Added both socket.io client error handler and the uncaught exception handler. Seems that this one catches the error:

    process.on('uncaughtException', function (err) {
      console.error(err.stack);
      console.log("Node NOT Exiting...");
    });

So I suspect it's not a Socket.io issue but an HTTP request to another server that I do or a MySQL/Redis connection. The problem is that the error stack doesn't help me identify my code issue. Here is the log output:

    Error: read ECONNRESET
        at errnoException (net.js:900:11)
        at TCP.onread (net.js:555:19)

How do I know what causes this? How do I get more out of the error?

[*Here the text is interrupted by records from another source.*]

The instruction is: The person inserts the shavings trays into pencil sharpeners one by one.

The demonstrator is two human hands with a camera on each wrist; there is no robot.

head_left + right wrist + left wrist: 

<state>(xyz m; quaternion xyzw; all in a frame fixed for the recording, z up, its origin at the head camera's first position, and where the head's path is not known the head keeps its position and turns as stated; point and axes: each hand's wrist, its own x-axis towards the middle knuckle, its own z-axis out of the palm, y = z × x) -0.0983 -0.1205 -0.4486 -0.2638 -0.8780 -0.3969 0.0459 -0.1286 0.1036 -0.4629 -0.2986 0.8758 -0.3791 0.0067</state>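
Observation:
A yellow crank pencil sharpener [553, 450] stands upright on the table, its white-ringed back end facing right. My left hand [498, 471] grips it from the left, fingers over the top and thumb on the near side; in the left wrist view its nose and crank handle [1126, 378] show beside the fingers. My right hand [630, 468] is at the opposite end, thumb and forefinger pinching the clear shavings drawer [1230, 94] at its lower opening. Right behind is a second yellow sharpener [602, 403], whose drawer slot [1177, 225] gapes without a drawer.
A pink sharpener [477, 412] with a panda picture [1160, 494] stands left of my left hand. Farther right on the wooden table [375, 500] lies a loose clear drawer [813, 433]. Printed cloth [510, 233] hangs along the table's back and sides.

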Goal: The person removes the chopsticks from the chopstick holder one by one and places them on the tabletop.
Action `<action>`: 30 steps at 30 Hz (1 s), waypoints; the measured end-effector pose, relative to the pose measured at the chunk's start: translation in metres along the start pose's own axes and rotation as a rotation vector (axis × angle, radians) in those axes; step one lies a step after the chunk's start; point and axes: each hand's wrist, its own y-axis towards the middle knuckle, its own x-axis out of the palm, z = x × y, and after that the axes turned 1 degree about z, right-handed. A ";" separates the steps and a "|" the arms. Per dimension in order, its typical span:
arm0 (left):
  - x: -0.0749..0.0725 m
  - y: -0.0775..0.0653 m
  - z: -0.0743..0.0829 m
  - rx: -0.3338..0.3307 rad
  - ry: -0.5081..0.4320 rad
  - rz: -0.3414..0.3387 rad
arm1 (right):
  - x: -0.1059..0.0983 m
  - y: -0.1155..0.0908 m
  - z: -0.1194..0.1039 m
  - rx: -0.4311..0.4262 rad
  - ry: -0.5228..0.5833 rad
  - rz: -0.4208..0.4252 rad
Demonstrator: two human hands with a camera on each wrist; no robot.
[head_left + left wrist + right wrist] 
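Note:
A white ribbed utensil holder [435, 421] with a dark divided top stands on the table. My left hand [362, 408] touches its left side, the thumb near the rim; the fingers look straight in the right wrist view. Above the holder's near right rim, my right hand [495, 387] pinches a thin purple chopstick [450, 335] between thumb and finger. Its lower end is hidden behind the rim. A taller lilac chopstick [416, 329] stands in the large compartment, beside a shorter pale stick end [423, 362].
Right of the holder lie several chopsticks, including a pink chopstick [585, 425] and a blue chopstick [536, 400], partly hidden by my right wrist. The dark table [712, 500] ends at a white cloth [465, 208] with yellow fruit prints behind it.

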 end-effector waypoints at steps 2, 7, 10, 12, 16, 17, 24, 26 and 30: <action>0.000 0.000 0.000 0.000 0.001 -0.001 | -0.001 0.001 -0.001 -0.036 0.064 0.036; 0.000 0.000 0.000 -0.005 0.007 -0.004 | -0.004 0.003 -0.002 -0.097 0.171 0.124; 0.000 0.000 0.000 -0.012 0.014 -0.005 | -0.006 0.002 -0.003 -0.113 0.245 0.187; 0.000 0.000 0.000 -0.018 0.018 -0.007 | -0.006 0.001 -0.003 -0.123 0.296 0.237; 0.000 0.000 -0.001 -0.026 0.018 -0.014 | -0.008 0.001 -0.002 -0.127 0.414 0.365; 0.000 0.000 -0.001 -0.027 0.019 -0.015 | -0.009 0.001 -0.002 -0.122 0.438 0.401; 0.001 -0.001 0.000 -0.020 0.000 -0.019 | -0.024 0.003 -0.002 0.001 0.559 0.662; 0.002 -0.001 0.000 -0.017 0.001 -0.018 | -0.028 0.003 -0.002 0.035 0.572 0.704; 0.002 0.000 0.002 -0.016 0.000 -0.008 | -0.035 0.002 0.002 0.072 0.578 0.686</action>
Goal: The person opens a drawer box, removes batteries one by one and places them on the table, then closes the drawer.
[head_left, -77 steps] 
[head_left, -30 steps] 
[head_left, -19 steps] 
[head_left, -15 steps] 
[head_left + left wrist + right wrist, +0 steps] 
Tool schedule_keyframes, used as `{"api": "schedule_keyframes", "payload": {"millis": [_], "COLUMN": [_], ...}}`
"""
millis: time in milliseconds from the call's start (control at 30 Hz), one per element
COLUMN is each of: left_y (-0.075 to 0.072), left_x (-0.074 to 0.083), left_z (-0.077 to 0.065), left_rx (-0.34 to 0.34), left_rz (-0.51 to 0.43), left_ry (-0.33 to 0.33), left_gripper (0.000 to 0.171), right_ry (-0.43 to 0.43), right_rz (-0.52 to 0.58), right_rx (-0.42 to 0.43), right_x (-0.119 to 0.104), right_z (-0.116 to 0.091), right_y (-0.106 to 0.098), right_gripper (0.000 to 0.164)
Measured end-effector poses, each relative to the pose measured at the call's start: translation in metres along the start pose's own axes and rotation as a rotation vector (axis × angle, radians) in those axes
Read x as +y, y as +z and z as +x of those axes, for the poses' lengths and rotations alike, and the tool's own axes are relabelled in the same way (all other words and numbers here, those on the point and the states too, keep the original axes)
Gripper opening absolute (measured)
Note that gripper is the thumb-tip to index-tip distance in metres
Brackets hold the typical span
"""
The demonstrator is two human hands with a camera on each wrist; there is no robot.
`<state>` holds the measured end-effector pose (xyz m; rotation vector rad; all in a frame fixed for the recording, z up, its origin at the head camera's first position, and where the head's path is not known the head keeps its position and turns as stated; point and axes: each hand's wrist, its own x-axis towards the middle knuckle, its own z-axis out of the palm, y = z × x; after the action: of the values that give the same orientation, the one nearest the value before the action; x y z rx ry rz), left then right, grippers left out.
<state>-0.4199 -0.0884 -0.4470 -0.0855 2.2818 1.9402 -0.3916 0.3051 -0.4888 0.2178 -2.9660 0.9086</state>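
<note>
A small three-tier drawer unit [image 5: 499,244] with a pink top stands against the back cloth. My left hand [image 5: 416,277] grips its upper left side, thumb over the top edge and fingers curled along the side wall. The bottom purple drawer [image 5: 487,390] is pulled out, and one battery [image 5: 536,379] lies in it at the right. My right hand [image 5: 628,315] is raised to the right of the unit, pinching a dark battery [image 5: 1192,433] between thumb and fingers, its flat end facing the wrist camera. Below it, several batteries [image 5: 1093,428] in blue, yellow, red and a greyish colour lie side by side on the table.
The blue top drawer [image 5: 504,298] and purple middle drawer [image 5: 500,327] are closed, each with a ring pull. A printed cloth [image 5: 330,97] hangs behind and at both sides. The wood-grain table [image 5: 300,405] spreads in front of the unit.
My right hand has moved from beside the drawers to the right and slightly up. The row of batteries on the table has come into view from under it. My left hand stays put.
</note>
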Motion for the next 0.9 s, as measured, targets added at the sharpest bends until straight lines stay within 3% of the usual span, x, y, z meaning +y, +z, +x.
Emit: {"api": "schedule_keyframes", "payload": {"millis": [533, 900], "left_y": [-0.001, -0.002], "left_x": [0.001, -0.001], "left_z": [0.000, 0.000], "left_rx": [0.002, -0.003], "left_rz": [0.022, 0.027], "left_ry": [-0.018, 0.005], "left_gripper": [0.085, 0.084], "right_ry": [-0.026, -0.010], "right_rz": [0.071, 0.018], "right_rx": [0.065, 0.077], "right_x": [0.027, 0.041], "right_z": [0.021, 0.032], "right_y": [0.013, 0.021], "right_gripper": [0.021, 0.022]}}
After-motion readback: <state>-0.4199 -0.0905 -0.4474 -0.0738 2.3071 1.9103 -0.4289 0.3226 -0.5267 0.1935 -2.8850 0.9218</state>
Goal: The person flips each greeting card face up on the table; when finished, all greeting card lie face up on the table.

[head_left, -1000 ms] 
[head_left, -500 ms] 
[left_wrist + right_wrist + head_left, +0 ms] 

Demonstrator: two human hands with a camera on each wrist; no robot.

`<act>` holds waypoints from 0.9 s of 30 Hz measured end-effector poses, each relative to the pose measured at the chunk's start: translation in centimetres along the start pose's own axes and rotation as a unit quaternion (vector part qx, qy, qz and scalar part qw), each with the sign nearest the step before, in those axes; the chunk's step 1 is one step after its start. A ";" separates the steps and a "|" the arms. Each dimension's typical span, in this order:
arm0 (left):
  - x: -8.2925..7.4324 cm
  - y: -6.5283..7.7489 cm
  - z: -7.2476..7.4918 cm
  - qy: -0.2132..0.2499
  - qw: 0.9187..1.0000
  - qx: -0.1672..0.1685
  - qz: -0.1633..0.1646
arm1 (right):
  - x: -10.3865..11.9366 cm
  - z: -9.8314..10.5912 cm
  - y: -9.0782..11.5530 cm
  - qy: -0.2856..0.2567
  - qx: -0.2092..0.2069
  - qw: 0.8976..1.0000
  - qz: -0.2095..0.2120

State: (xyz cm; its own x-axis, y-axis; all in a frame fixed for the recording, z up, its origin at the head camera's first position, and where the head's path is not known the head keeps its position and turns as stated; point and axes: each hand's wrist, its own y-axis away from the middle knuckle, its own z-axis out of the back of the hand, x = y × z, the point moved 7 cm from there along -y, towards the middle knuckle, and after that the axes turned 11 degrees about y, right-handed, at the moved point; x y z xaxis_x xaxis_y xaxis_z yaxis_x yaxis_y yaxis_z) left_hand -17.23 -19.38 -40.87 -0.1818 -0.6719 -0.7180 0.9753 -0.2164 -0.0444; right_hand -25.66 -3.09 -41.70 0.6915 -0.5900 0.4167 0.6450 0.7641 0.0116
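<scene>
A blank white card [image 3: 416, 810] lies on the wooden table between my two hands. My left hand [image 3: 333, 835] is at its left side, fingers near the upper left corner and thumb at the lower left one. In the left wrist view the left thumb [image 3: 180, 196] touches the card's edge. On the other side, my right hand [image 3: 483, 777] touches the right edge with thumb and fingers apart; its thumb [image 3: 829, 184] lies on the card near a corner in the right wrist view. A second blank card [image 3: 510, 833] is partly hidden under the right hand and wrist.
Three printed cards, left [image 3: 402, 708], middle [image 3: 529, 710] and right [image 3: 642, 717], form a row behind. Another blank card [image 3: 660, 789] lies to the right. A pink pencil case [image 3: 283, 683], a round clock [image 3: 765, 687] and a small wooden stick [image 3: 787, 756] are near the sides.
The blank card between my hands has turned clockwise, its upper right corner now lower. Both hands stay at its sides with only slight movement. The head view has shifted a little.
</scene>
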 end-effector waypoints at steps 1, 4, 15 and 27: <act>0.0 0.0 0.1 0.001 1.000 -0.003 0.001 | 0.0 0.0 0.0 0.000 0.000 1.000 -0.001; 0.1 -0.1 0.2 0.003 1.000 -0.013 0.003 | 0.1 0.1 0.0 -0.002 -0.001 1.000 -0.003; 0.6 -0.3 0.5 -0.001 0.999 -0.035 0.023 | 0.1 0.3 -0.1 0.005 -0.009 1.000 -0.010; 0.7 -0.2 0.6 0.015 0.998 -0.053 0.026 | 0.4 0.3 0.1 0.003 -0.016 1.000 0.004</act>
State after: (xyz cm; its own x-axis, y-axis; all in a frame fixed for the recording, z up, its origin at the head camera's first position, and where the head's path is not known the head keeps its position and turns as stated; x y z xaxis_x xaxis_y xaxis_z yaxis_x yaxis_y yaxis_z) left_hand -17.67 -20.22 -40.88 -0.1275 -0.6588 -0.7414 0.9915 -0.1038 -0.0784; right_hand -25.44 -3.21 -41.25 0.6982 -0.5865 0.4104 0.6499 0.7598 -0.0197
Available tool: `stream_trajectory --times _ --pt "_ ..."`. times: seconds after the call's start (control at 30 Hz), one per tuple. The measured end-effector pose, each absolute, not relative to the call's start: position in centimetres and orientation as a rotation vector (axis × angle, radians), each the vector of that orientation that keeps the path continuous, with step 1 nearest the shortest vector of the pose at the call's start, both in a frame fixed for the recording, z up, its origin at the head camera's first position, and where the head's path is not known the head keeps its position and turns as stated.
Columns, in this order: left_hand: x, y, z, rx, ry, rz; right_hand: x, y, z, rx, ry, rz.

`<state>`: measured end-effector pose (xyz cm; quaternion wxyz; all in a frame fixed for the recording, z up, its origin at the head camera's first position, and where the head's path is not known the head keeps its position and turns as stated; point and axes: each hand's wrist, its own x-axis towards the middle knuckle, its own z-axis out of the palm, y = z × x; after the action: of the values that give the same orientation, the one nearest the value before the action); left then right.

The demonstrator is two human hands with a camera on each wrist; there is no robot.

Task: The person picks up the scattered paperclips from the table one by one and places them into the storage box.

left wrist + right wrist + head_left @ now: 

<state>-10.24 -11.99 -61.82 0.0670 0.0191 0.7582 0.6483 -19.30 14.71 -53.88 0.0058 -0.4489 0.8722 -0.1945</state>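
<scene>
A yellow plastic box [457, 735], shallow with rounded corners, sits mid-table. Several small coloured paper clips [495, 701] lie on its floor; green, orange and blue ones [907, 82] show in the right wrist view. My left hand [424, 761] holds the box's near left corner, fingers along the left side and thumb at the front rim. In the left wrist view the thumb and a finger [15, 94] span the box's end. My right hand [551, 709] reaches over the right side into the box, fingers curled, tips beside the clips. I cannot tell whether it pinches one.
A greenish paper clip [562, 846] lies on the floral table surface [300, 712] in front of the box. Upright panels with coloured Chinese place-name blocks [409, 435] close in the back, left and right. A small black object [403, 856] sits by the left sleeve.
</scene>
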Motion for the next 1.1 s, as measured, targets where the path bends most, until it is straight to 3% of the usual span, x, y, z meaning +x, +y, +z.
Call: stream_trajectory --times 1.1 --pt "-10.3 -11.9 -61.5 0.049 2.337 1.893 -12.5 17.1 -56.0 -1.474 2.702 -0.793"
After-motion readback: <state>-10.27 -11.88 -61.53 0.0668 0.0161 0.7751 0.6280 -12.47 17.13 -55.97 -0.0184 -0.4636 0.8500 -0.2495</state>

Ok, not very verbose but here's the stacktrace with Longjohn:

    Exception caught: Error ECONNRESET
    { [Error: read ECONNRESET]
      code: 'ECONNRESET',
      errno: 'ECONNRESET',
      syscall: 'read',
      __cached_trace__:
       [ { receiver: [Object],
           fun: [Function: errnoException],
           pos: 22930 },
         { receiver: [Object], fun: [Function: onread], pos: 14545 },
         {},
         { receiver: [Object],
           fun: [Function: fireErrorCallbacks],
           pos: 11672 },
         { receiver: [Object], fun: [Function], pos: 12329 },
         { receiver: [Object], fun: [Function: onread], pos: 14536 } ],
      __previous__:
       { [Error]
         id: 1061835,
         location: 'fireErrorCallbacks (net.js:439)',
         __location__: 'process.nextTick',
         __previous__: null,
         __trace_count__: 1,
         __cached_trace__: [ [Object], [Object], [Object] ] } }

Here I serve the flash socket policy file:

    net = require("net")
    net.createServer( (socket) =>
      socket.write("<?xml version=\"1.0\"?>\n")
      socket.write("<!DOCTYPE cross-domain-policy SYSTEM \"http://www.macromedia.com/xml/dtds/cross-domain-policy.dtd\">\n")
      socket.write("<cross-domain-policy>\n")
      socket.write("<allow-access-from domain=\"*\" to-ports=\"*\"/>\n")
      socket.write("</cross-domain-policy>\n")
      socket.end()
    ).listen(843)

Can this be the cause?

16
@GottZ maybe this can help (spoke to someone working within node js) gist.github.com/samsonradu/1b0c6feb438f5a53e30e. I ll deploy the socket.error handler today and let you know.Samson
@Gottz the socket.error handles doesn t help, but process.on('uncaughtException') catches the error. Here is the console.log of the error: { [Error: read ECONNRESET] code: 'ECONNRESET', errno: 'ECONNRESET', syscall: 'read' }Samson
ECONNRESET could be from network problem. As you know it is impossible to catch all the exceptions when testing. Some will show up on your production server. You will have to make your server robust. You can handle the session deletion by using Redis as storage. It makes your sessions persist even after your node server goes down.user568109
Why is that related with session deletion? They are handled by Redis anyway.Samson
You have at-least one TCP socket listening that does not have the handler set. So now it's time to check where that one is :DMoss

16 Answers

302
votes

You might have guessed it already: it's a connection error.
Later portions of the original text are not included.